"Ora so che, se dovrò di nuovo andare in cerca della felicità, non la cercherò più in là della mia stessa casa: perché, se non la trovo lì, non la troverò mai da nessun'altra parte." Può sembrare paradossale e quasi ridicolo accostare una citazione tratta da un'opera traboccante buoni sentimenti come
Il Mago di Oz a una serie intrisa del cinismo più bieco come
Le Regole del Delitto Perfetto. Eppure, la fuga di Annalise Keating (
Viola Davis) nel nido domestico abbandonato tempo addietro, tra le braccia della madre Ophelia (
Cicely Tyson), riecheggia in parte le parole del romanzo di Baum. Non che la nostra antieroina abbia trovato la felicità, siamo onesti: tuttavia, è impossibile non notare come un episodio come
Anna Mae sia il contrappeso inaspettato rispetto a una stagione costellata di intrighi, delitti e cupezza, uno spaccato di quiete - e immancabile discussione - al riparo dal clima pesante e brutale che ha caratterizzato sin da subito la serie prodotta da Shonda Rhimes.
Il ritorno alle origini pone Annalise di fronte al proprio passato, la riconcilia con le proprie colpe e, quasi magicamente, al rientro a casa, le reca un'assoluzione - comunque dolorosa - cui ormai aveva rinunciato da anni, per bocca di Bonnie (Liza Weil). I flashback non mancano, e mai quanto in questo episodio sono stati volti non all'aggiunta di eventi, bensì alla messa a fuoco delle motivazioni dei personaggi. Su tutti spicca l'esempio di Frank (Charlie Weber), la cui complicità nell'omicidio di Lila è finalmente spiegata con un movente sentimentale di efficacia straordinaria: il senso di colpa.

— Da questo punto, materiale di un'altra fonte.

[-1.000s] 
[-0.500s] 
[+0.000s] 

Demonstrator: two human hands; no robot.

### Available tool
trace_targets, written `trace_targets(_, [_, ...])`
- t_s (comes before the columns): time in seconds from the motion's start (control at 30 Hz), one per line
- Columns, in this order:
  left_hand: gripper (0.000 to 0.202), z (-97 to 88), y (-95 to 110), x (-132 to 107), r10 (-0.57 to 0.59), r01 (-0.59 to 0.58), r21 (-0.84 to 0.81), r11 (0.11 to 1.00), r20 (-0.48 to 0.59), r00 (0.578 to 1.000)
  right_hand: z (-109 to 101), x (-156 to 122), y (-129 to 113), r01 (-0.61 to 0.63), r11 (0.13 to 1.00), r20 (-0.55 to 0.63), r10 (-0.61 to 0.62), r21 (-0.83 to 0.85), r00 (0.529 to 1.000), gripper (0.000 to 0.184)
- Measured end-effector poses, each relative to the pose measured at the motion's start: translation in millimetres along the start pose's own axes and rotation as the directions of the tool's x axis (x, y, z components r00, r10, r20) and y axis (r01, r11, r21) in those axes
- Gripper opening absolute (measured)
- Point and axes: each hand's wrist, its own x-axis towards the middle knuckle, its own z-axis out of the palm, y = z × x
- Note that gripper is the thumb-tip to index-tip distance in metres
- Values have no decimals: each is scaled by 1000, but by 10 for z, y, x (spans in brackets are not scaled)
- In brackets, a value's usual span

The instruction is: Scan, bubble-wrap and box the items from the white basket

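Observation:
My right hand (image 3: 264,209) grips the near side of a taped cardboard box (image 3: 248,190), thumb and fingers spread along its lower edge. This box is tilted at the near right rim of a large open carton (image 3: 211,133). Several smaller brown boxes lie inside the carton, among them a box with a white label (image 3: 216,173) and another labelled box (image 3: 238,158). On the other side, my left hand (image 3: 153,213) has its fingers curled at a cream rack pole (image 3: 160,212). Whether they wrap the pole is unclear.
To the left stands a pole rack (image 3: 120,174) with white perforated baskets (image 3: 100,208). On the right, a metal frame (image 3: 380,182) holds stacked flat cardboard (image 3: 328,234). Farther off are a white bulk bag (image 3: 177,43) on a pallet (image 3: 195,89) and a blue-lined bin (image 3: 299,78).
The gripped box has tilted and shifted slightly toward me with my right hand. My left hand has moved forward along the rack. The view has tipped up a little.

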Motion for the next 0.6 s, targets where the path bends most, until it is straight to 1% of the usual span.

Ed è proprio questa la tematica che gli autori sembrano aver messo al centro di Anna Mae, barattando per una volta lo stupore con la malinconia, il sangue con le lacrime.
Perché, va detto,
Le Regole del Delitto Perfetto è sì un prodotto dai grandi colpi di scena, spettacolare per molti aspetti, ma sa conservare un sublime pudore nei momenti più delicati: una sceneggiatura più ammiccante, disposta a ricattare il pubblico pur di strappargli una lacrima, avrebbe svelato allo spettatore il contenuto del biglietto scritto da Annalise per il figlio defunto, magari con l'ausilio di una melensa voiceover. E invece no: lo sfogo del dolore della protagonista è sotto i nostri occhi, ma i pensieri più profondi che le turbinano nella mente resteranno una cosa privata, nel rispetto di un lutto che, per quanto fittizio, merita comunque rispetto e discrezione.
È proprio nei momenti più quieti che emerge la grandezza di una serie come questa, il che non equivale però all' immobilità narrativa: vedere Oliver (Conrad Ricamora) cancellare di nascosto l'email di ammissione a Stanford ricevuta da Connor (Jack Falahee) non ci sconvolge, ma ci ammonisce con sottigliezza. L'influenza di Annalise si sta estendendo oltre i suoi pupilli, e la menzogna serpeggia persino nelle questioni più innocenti e scevre da connotazioni criminose. Certo, l'episodio ci offre anche la risoluzione - per la verità, abbastanza prevedibile - del caso Hapstall, con la rivelazione della colpevolezza di Caleb (Kendrick Sampson). Resta più di un punto oscuro in questo delitto, ma il focus della puntata - e, forse, dell'intera stagione - non è mai stato scoprire chi avesse fatto fuori gli ignoti signori Hapstall. Ben più rilevante è, in quest'ottica, la scena conclusiva di questo season finale, con il viscido Wallace Mahoney (Adam Arkin) riverso sul marciapiede dinnanzi al presunto figlio Wes (Alfred Enoch), freddato da un colpo che tutto fa supporre sia stato sparato da Frank, per tardiva ma sentita vendetta.
Se abbiamo imparato qualcosa da
Le Regole del Delitto Perfetto, è che la soluzione raramente coincide con la prima e più ovvia ipotesi formulata. Toccherà aspettare un anno - la serie è stata recentemente rinnovata per una terza stagione - per poter scoprire l'identità di chi ha premuto il letale grilletto; non v'è dubbio che, rispetto al finale della prima stagione,
Anna Mae abbia riservato sorprese meno sconvolgenti ma ben più dolorose e, quindi, utili alla costruzione di una più minuziosa verosimiglianza psicologica dei protagonisti. Se tale mirabile equilibrio tra azione e motivazione resterà immutato, ci sono ottime probabilità che la terza stagione non faccia rimpiangere i vertici più audaci finora raggiunti dalla serie, meglio veicolati da uno sguardo che da un proiettile.